In: FoundationsVessels

Offshore construction is underway at the
Triton Knoll offshore wind farm. The vessel fleet that will carry out foundation installation has already begun to mobilise and will look to install the first foundations as soon as weather conditions are favourable.

Offshore construction starts with the installation of turbine monopile foundations and transition pieces. Each steel monopile weighs on average 600 tonnes and is around 54 metres long - longer and similar in width to the cabin of an Airbus A380/ The foundations design, by UK engineering firm Atkins on behalf of lead contractor 3SF (a Smulders Sif Joint Venture), is a major innovation and has saved the equivalent of over 3 Eiffel Towers worth of steel in the manufacturing process, while preserving the strength of the asset.

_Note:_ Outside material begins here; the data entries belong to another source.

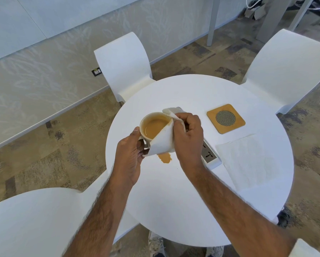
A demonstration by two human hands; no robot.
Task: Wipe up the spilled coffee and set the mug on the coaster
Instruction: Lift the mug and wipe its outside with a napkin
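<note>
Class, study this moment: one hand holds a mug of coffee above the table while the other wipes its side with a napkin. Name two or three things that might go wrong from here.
1. The mug, held by the left hand, looks fairly full and slightly tilted; the right hand pressing the napkin against it could slop more coffee out.
2. The spilled coffee lies near the socket panel; spreading liquid might reach it.
3. The coaster sits across the table, so carrying may drip.

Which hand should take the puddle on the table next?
Right. The right hand already grips the paper towel against the mug, directly above the coffee puddle. The left hand is busy holding the mug by its handle.
</note>
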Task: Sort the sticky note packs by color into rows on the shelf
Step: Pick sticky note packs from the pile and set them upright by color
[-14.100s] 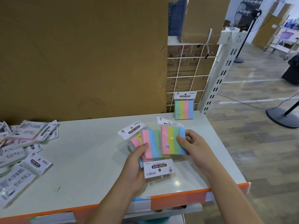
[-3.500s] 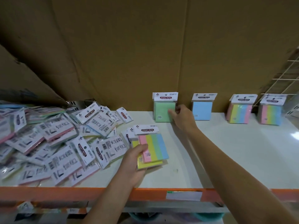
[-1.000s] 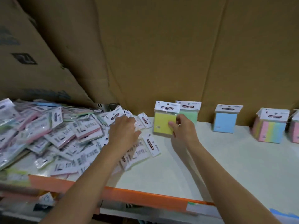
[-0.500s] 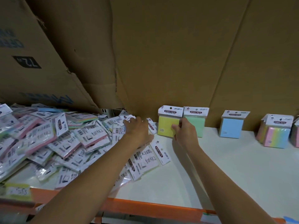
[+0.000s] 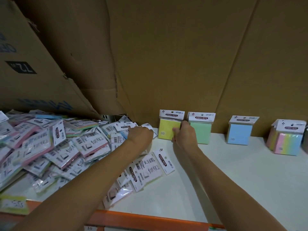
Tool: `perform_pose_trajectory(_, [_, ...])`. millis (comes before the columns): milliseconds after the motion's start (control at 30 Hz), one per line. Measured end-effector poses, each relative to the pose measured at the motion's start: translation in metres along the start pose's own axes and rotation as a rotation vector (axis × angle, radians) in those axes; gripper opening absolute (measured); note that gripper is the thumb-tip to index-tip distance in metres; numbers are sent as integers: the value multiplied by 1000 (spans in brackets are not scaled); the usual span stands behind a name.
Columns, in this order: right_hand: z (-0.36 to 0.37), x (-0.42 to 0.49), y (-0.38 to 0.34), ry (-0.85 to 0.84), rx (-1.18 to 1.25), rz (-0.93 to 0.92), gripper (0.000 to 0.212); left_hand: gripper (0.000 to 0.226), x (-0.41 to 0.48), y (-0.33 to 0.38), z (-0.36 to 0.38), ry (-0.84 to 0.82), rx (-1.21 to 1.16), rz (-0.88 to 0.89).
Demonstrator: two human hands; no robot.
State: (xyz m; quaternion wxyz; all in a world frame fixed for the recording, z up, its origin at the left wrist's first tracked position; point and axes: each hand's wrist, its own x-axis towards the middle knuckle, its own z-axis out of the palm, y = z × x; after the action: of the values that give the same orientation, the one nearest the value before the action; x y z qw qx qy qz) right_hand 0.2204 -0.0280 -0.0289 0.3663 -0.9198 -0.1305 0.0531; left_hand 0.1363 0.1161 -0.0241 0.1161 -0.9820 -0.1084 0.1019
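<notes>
Left of frame, the loose heap of packs (image 5: 55, 147) sprawls over the shelf (image 5: 233, 172) — left hand (image 5: 140, 136) curled into it, grip unclear; right hand (image 5: 185, 135) pinches the upright yellow pack (image 5: 168, 129) mid-frame — green pack (image 5: 202, 130) just beside.

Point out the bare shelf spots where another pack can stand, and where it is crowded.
Bare shelf lies in front of the standing packs. There are gaps between the green pack and blue pack, and between the blue and striped pack. The loose pile crowds the left; the yellow pack and green nearly touch.
</notes>
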Motion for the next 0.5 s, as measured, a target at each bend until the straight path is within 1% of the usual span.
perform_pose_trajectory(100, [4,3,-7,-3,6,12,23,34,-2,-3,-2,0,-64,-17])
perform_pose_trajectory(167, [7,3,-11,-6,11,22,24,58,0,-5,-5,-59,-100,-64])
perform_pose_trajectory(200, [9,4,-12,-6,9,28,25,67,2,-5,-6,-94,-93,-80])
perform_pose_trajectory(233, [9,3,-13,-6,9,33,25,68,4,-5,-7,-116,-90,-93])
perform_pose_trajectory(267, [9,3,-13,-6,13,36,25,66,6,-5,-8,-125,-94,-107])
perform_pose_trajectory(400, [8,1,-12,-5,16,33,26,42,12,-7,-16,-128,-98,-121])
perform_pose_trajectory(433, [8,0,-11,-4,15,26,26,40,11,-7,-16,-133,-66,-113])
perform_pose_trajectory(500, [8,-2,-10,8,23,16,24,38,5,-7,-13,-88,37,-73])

Seaway7’s installation vessel
Seaway Strashnovarrived on site this month (January) and will install the 90 turbine foundations as soon as weather conditions are favourable. The vessel is 183metres in length and can lift up to 5,000 tonnes.

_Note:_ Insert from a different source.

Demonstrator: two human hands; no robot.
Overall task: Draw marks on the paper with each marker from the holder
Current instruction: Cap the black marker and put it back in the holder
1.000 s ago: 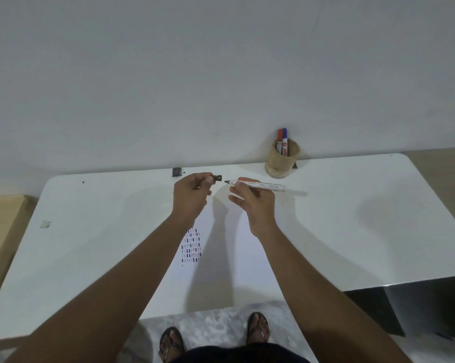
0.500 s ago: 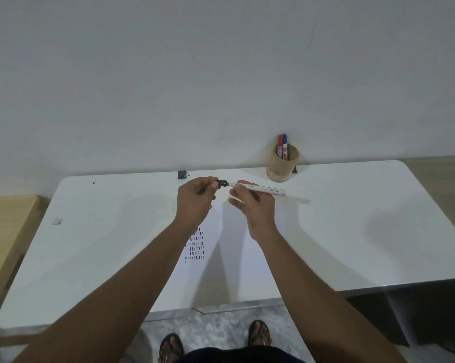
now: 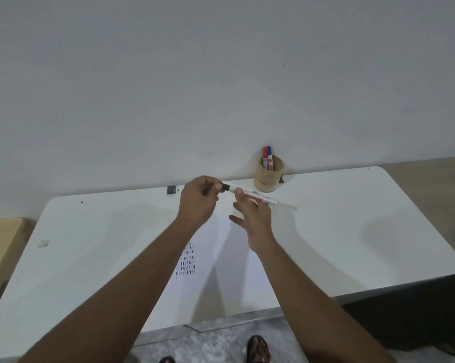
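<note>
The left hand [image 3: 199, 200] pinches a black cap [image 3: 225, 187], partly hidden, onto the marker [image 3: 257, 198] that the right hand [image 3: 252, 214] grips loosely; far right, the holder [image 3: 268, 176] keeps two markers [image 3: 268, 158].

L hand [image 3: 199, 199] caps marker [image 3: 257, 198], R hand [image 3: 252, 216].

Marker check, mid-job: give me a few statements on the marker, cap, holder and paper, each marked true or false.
1. The left hand holds a black cap at the tip of the marker. True.
2. The right hand holds the marker. True.
3. The holder is empty. False: a red and a blue marker stand in it.
4. The paper is blank. False: rows of short marks sit near its left edge.
5. The marker tip is touching the paper. False: it is held up in the air, near the table's far edge.
</note>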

Two high-tech offshore substation platforms (OSPs) and their foundations, as well as over 600 kilometres of sub-sea export and array cables are also to be installed at the site. Offshore array and export cable installations are scheduled to begin later in 2020, following the planned completion of seabed clearance and preparation works.

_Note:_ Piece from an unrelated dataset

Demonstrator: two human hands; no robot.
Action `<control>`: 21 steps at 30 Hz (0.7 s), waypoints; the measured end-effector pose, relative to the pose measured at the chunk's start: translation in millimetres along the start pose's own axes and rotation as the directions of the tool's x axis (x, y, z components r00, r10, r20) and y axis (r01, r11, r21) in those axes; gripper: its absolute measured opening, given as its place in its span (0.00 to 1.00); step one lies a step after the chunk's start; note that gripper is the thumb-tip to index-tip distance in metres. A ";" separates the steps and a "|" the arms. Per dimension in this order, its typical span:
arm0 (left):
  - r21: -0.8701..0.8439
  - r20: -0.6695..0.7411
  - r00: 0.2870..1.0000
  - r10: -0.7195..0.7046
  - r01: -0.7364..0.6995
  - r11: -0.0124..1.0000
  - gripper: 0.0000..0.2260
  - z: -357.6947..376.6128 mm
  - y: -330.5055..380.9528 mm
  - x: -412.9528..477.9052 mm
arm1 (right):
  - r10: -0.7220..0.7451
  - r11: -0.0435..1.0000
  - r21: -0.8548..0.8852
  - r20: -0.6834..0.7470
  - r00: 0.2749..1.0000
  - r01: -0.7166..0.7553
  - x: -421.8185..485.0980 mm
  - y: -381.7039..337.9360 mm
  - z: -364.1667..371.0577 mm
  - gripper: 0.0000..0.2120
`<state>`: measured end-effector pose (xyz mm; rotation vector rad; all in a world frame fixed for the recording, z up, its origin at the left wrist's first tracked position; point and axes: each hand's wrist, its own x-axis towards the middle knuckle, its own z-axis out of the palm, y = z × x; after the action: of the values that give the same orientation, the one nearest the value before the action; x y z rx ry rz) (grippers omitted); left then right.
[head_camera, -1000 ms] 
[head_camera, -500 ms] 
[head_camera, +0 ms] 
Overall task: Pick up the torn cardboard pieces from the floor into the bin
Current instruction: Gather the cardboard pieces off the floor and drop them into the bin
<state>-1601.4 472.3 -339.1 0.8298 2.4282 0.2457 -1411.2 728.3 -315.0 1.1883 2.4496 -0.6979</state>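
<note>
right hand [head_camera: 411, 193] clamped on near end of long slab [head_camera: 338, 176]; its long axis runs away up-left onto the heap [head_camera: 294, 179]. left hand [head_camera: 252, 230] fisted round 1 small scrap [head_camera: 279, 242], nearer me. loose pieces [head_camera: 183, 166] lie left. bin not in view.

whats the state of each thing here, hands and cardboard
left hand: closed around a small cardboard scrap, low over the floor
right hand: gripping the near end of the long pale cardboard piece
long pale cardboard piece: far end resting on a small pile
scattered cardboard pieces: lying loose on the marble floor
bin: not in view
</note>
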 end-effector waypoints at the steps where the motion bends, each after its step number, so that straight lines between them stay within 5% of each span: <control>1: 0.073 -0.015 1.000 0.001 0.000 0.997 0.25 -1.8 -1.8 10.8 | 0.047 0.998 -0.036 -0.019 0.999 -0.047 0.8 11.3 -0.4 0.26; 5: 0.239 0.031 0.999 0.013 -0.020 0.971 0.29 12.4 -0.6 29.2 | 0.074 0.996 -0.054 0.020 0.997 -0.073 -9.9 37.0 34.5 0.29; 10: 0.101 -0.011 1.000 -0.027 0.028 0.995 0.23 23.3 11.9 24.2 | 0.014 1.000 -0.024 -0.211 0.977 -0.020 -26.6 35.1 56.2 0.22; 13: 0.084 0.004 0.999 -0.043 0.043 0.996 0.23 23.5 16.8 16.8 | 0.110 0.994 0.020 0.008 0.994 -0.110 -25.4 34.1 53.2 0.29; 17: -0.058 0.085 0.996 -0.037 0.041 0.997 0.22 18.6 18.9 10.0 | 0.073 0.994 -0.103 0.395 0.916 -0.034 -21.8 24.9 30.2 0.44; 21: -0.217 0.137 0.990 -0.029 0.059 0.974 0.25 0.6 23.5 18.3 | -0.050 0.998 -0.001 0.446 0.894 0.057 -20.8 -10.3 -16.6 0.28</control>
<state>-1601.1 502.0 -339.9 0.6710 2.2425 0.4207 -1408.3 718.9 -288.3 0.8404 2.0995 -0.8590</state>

Julian Garnsey, project director for Triton Knoll and innogy, said: “We are looking forward to a busy year installing Triton Knoll’s innovative foundations and offshore substation platforms, further demonstrating innogy’s continued commitment towards ever more sustainable electricity generation for consumers.”

Located 32km off the coast of Lincolnshire in the east of England,
Triton Knoll is being owned by innogy (59%), J-Power (25%), and Kansai Electric Power (16%) with innogy managing the construction as well as the long-term operation and maintenance works, on behalf of its project partners.

The wind farm will feature 90
V164-9.5 MW turbines mounted on monopile foundations connected by over 100km of cabling. The wind farm is expected to produce first power in 2021. Once fully operational, it will be capable of generating enough renewable energy to power the equivalent of over 800,000 typical UK households

A fleet of vessels, many operating out of Grimsby’s Royal Dock, will support the construction of the wind farm. The 83 metre long Service Operations Vessel
Esvagt Froude will support works and the site and visit Triton Knoll's newly constructed Grimsby port facilities, where all offshore construction activity and longer-term operations and maintenance will be coordinated. The SOV has been charted to help the construction team and will regularly enter the port to change crews and re-stock supplies.

East coast and UK firms like Specialist Marine Consultancy (SMC), Seacat, Hull’s Precision Marine Survey Ltd and Carlbom Shipping Ltd, will also play key roles in supporting the offshore activities in 2020.

The first Seacat vessel arrives in Grimsby this winter and will be joined by its sister vessel in the spring. Both vessels will support the movement of personnel throughout the construction work and will eventually be available 24-7 as required by the project. One of the Seacat’s first jobs is to transfer teams from east coast firm Specialist Marine Consultants Ltd (SMC) to site. SMC’s role is to inspect and maintain the newly installed offshore assets.

Construction of a multi-million pound turbine pre-assembly base at Teesside’s Able Seaton Port will get underway in the new year, equipping the port for the first time to be able to host the assembly and installation of turbines, with first components due to arrive the later this year.

Onshore progress was made during 2019 to construct the project’s electrical system, which consists of a 57km underground onshore export cable, a new landfall connection and purpose-built onshore substation. Construction is due to finish in 2020 and will ensure the project is all set to transmit power, via the offshore substations which were mechanically completed in 2019, into the national grid network and ultimately over 800,000 UK homes.

In 2021, the focus of construction will shift to the installation and energisation of the powerful 9.5MW turbines, with
Triton Knoll anticipating the first electricity to flow from the wind farm into the UK National Grid later that year.